* _Required action_:
Every line below needs to be printed again exactly, without any of its pictures.
++++ Records for processing ++++
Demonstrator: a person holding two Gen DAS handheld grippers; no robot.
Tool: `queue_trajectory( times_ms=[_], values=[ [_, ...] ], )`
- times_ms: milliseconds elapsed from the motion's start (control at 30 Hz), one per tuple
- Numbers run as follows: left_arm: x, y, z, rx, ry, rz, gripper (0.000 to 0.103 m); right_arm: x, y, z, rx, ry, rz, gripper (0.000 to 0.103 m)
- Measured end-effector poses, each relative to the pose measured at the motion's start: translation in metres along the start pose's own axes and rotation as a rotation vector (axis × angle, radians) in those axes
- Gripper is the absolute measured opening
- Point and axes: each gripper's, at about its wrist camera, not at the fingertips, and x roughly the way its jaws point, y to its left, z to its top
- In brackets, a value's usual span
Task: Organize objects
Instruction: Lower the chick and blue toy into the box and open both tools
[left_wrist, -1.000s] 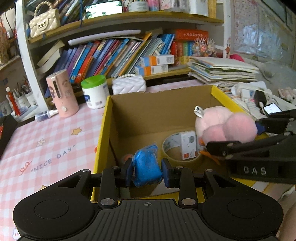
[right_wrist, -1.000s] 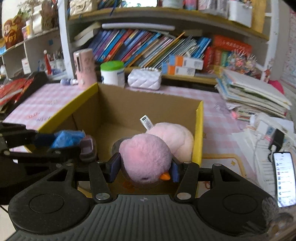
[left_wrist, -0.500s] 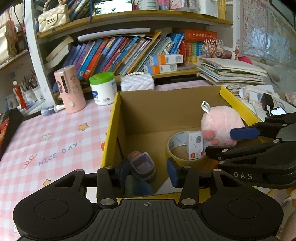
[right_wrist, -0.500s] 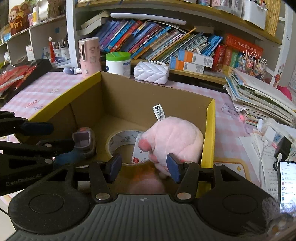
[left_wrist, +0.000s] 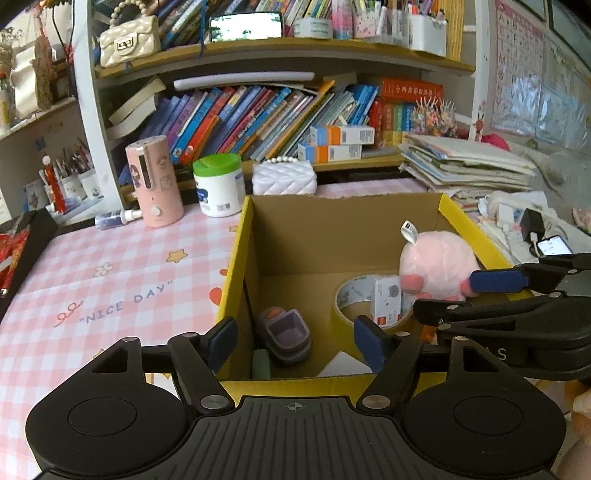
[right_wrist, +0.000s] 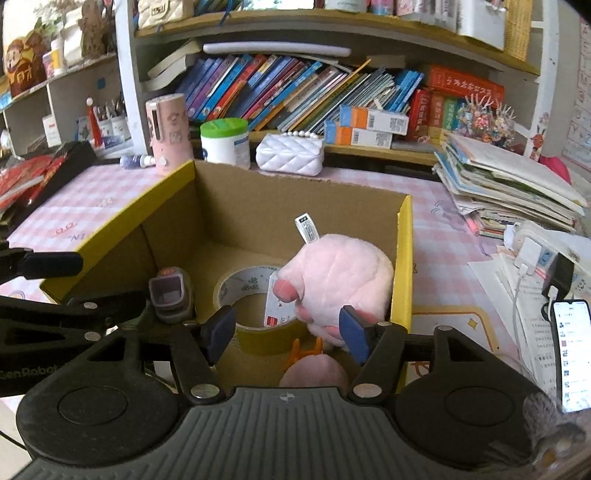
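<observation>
Cardboard box (left_wrist: 332, 218) on the pink-checked bench (left_wrist: 110, 280): inside, left to right, a grey device (left_wrist: 284, 334), tape roll (left_wrist: 354, 295) and pink plush toy (left_wrist: 436, 266) are seen. Left hand-held gripper (left_wrist: 295, 341) and right hand-held gripper (right_wrist: 284, 330) are held spread wide and empty.

my table (left_wrist: 110, 280) has a pink checked cloth, and on it sit the big cardboard box (left_wrist: 343, 221), a pink tube thing (left_wrist: 154, 181), a white tub with a green lid (left_wrist: 218, 184), a small white purse (left_wrist: 284, 178) and a pile of books (left_wrist: 465, 166).
</observation>
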Motion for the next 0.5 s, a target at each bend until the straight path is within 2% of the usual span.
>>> queue_trajectory(
  times_ms=[100, 167, 233, 300, 500],
  values=[
    [-0.011, 0.003, -0.002, -0.005, -0.02, -0.017, 0.074, -0.011, 0.004, 0.0, 0.012, -0.036, -0.025, 0.066],
    [-0.021, 0.007, -0.004, -0.007, -0.04, -0.005, 0.084, -0.02, 0.01, 0.0, 0.03, -0.058, -0.043, 0.067],
    [-0.032, 0.013, -0.007, -0.01, -0.062, -0.005, 0.085, -0.03, 0.015, -0.001, 0.048, -0.076, -0.058, 0.069],
    [-0.043, 0.022, -0.01, -0.024, -0.074, -0.008, 0.087, -0.041, 0.023, -0.003, 0.072, -0.095, -0.079, 0.076],
    [-0.071, 0.052, -0.03, -0.064, -0.105, 0.029, 0.095, -0.072, 0.059, -0.016, 0.106, -0.146, -0.126, 0.083]
  ],
)
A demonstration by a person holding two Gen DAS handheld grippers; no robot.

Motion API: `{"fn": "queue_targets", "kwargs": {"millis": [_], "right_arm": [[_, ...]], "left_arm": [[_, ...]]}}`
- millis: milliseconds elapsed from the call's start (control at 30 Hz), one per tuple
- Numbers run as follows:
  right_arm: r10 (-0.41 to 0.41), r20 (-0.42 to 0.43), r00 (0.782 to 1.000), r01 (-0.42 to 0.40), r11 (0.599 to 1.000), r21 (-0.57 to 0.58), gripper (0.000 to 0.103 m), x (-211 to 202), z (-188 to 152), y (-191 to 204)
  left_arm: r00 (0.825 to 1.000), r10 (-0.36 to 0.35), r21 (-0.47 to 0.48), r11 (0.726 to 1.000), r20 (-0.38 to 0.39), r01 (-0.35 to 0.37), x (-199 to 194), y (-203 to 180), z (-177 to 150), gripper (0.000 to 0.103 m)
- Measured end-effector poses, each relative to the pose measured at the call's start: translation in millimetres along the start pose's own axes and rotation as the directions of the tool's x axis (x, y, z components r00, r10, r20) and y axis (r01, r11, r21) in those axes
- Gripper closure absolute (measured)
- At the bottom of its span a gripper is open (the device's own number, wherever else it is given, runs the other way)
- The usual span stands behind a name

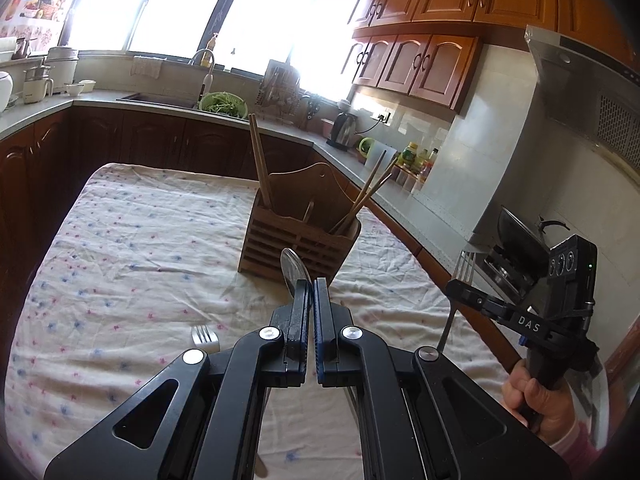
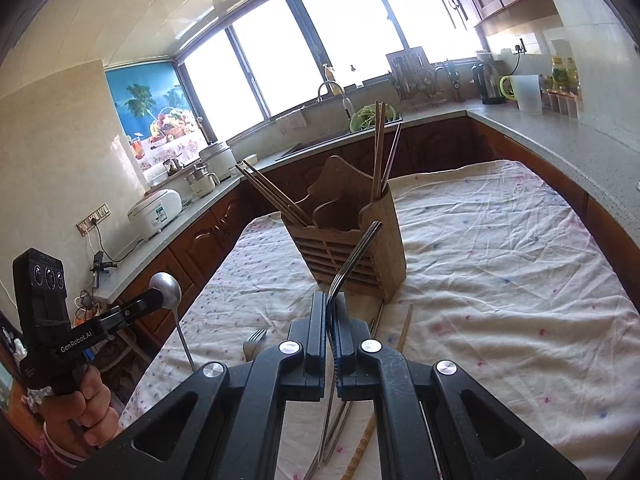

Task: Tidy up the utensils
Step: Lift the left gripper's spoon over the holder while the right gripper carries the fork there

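Observation:
A wooden slatted utensil holder (image 1: 300,236) (image 2: 352,248) stands on the cloth-covered table, with chopsticks (image 1: 260,164) (image 2: 380,148) in its left and right compartments. My left gripper (image 1: 311,286) is shut on a metal spoon (image 1: 294,268), bowl pointing up, held just in front of the holder; it shows in the right wrist view (image 2: 158,300) with the spoon (image 2: 166,288). My right gripper (image 2: 330,300) is shut on a metal fork (image 2: 356,252), tines near the holder's front; it shows in the left wrist view (image 1: 456,286) with the fork (image 1: 464,266).
Another fork (image 1: 204,336) (image 2: 254,340) lies on the flowered tablecloth (image 1: 132,248) (image 2: 500,264). Loose chopsticks (image 2: 404,328) and metal utensils lie under my right gripper. Kitchen counters with sink, kettle (image 1: 344,128) and stove surround the table.

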State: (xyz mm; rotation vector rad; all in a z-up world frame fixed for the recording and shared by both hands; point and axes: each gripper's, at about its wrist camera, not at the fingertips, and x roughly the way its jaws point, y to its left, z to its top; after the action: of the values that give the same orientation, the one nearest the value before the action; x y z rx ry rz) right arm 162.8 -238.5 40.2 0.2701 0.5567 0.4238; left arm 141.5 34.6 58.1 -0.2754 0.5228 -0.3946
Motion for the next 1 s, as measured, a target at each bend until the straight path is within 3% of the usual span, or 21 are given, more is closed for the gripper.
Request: {"fn": "queue_targets", "kwargs": {"millis": [500, 1000], "right_arm": [[-0.01, 0.031, 0.999, 0.011, 1.0, -0.005, 0.1, 0.8, 10.7, 0.3], [-0.011, 0.086, 0.996, 0.015, 0.999, -0.041, 0.1, 20.1, 45.2, -0.6]], "left_arm": [[0.997, -0.048, -0.031, 0.998, 0.064, 0.05, 3.2, -0.6, 20.4, 0.101], [0.985, -0.086, -0.011, 0.996, 0.148, 0.089, 23.9, -1.8, 71.4, 0.101]]}}
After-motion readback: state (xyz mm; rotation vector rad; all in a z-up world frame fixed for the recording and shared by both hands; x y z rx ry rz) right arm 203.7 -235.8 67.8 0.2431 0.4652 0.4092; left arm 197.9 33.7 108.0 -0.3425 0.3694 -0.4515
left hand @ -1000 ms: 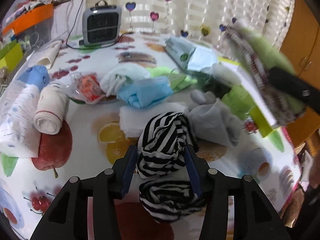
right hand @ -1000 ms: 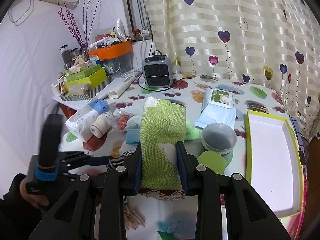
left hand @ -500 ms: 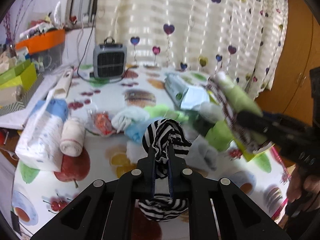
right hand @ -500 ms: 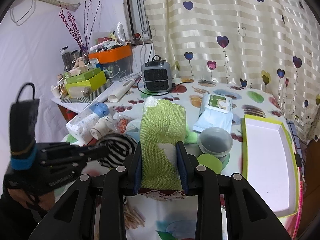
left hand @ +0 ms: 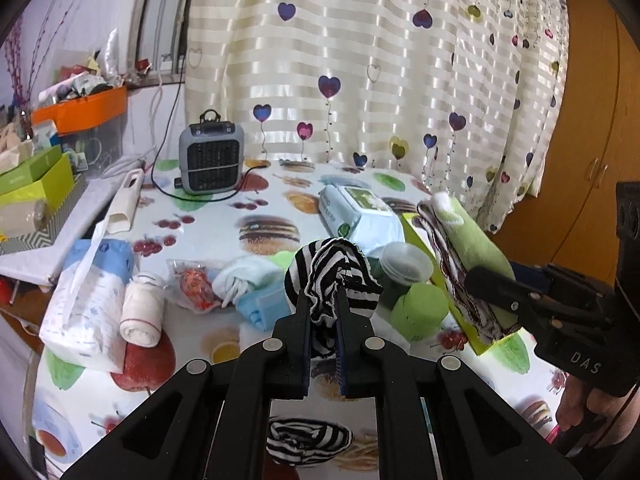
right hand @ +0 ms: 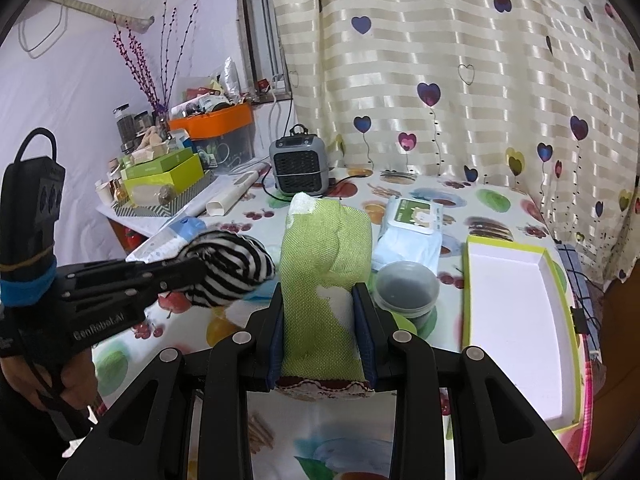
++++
* _Solution for this task_:
Demonstrator: a person holding two Gen DAS handheld grippers; no robot.
Tool: `queue_trajectory( times_ms=[_], values=[ [_, ...] ], )`
- times_ms: milliseconds elapsed from the motion's start (control at 30 Hz), one per tuple
- Numbers run as follows: left_arm: x, y, z, rx, ry, rz, gripper (0.000 to 0.103 m); right_arm: x, y, z, rx, ry, rz, gripper (0.000 to 0.103 m)
- Measured end-effector poses, each relative to the pose measured at the motion's start: translation in metres along the start pose's own axes and rotation as a rotation vector (axis × angle, radians) in those axes
- Gripper is the absolute measured opening
- Point and axes: each gripper's, at about its wrist camera, not at the fingertips, and x roughly the way its jaws point, y to its left, z to its top
- In brackets, a value's usual span
Task: Organize objects
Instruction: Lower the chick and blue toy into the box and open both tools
[left_wrist, -1.000s] 
[right_wrist, -1.000s] 
[left_wrist, -0.500s] 
[right_wrist, -0.500s] 
[left_wrist, +0.000s] 
[right_wrist, +0.000s] 
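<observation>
Cardboard box (left_wrist: 332, 218) on the pink-checked bench (left_wrist: 110, 280): inside, left to right, a grey device (left_wrist: 284, 334), tape roll (left_wrist: 354, 295) and pink plush toy (left_wrist: 436, 266) are seen. Left hand-held gripper (left_wrist: 295, 341) and right hand-held gripper (right_wrist: 284, 330) are held spread wide and empty.

my table (left_wrist: 110, 280) has a pink checked cloth, and on it sit the big cardboard box (left_wrist: 343, 221), a pink tube thing (left_wrist: 154, 181), a white tub with a green lid (left_wrist: 218, 184), a small white purse (left_wrist: 284, 178) and a pile of books (left_wrist: 465, 166).
</observation>
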Motion for the next 0.5 s, a target at each bend until the straight path is within 2% of the usual span.
>>> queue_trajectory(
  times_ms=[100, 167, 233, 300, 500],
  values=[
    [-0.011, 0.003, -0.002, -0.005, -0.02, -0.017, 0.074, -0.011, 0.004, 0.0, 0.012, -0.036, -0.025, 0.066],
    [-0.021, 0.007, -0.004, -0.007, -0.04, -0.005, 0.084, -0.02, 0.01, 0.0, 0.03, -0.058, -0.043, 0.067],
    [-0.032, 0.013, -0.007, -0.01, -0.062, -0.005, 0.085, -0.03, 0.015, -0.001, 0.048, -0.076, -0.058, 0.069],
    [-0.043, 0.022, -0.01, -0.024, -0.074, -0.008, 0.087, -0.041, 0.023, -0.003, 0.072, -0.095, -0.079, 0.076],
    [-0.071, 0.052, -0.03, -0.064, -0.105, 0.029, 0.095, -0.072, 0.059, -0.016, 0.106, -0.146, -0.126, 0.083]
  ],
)
A demonstration by a person holding two Gen DAS handheld grippers; no robot.

Motion API: `{"fn": "queue_targets", "kwargs": {"millis": [_], "right_arm": [[_, ...]], "left_arm": [[_, ...]]}}`
- millis: milliseconds elapsed from the call's start (control at 30 Hz), one per tuple
- Numbers run as follows:
  right_arm: r10 (-0.41 to 0.41), r20 (-0.42 to 0.43), r00 (0.782 to 1.000), r01 (-0.42 to 0.40), r11 (0.599 to 1.000), r21 (-0.57 to 0.58), gripper (0.000 to 0.103 m), x (-211 to 202), z (-188 to 152), y (-191 to 204)
  left_arm: r00 (0.825 to 1.000), r10 (-0.36 to 0.35), r21 (-0.47 to 0.48), r11 (0.726 to 1.000), r20 (-0.38 to 0.39), r01 (-0.35 to 0.37), x (-199 to 194), y (-203 to 180), z (-177 to 150), gripper (0.000 to 0.103 m)
- Measured end-effector poses, each relative to the pose measured at the call's start: translation in millimetres along the start pose's own axes and rotation as the directions of the tool's x axis (x, y, z components r00, r10, r20) and y axis (r01, r11, r21) in those axes
- Gripper closure absolute (measured)
- At the bottom of its span a gripper is open (the device's own number, wherever else it is given, runs the other way)
- The usual span stands behind a name


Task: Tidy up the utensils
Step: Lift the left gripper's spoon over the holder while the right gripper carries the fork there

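Observation:
A wooden slatted utensil holder (image 1: 300,236) (image 2: 352,248) stands on the cloth-covered table, with chopsticks (image 1: 260,164) (image 2: 380,148) in its left and right compartments. My left gripper (image 1: 311,286) is shut on a metal spoon (image 1: 294,268), bowl pointing up, held just in front of the holder; it shows in the right wrist view (image 2: 158,300) with the spoon (image 2: 166,288). My right gripper (image 2: 330,300) is shut on a metal fork (image 2: 356,252), tines near the holder's front; it shows in the left wrist view (image 1: 456,286) with the fork (image 1: 464,266).
Another fork (image 1: 204,336) (image 2: 254,340) lies on the flowered tablecloth (image 1: 132,248) (image 2: 500,264). Loose chopsticks (image 2: 404,328) and metal utensils lie under my right gripper. Kitchen counters with sink, kettle (image 1: 344,128) and stove surround the table.
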
State: (xyz mm; rotation vector rad; all in a z-up world frame fixed for the recording and shared by both hands; point and axes: each gripper's, at about its wrist camera, not at the fingertips, and x roughly the way its jaws point, y to its left, z to its top; after the action: of the values that give the same orientation, the one nearest the value before the action; x y z rx ry rz) right arm 162.8 -238.5 40.2 0.2701 0.5567 0.4238; left arm 141.5 34.6 58.1 -0.2754 0.5228 -0.3946
Motion for the next 1 s, as measured, a target at each bend until the straight path is within 3% of the usual span, or 21 are given, more is closed for the gripper.
Request: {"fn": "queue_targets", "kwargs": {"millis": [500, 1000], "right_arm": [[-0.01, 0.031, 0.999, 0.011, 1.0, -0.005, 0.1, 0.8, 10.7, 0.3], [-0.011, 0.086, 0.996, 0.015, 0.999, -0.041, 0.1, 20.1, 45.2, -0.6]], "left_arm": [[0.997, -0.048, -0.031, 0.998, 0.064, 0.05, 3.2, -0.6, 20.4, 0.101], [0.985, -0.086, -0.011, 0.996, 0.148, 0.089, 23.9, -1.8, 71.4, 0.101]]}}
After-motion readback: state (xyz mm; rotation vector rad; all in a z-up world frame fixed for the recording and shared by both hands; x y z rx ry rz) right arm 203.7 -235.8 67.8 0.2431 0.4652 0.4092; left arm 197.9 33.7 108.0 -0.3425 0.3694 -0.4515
left hand @ -1000 ms: 
right hand @ -1000 ms: 
left hand @ -500 ms: 
right hand @ -500 ms: 
left hand @ +0 ms: 
right hand @ +0 ms: 

No additional answer text is required.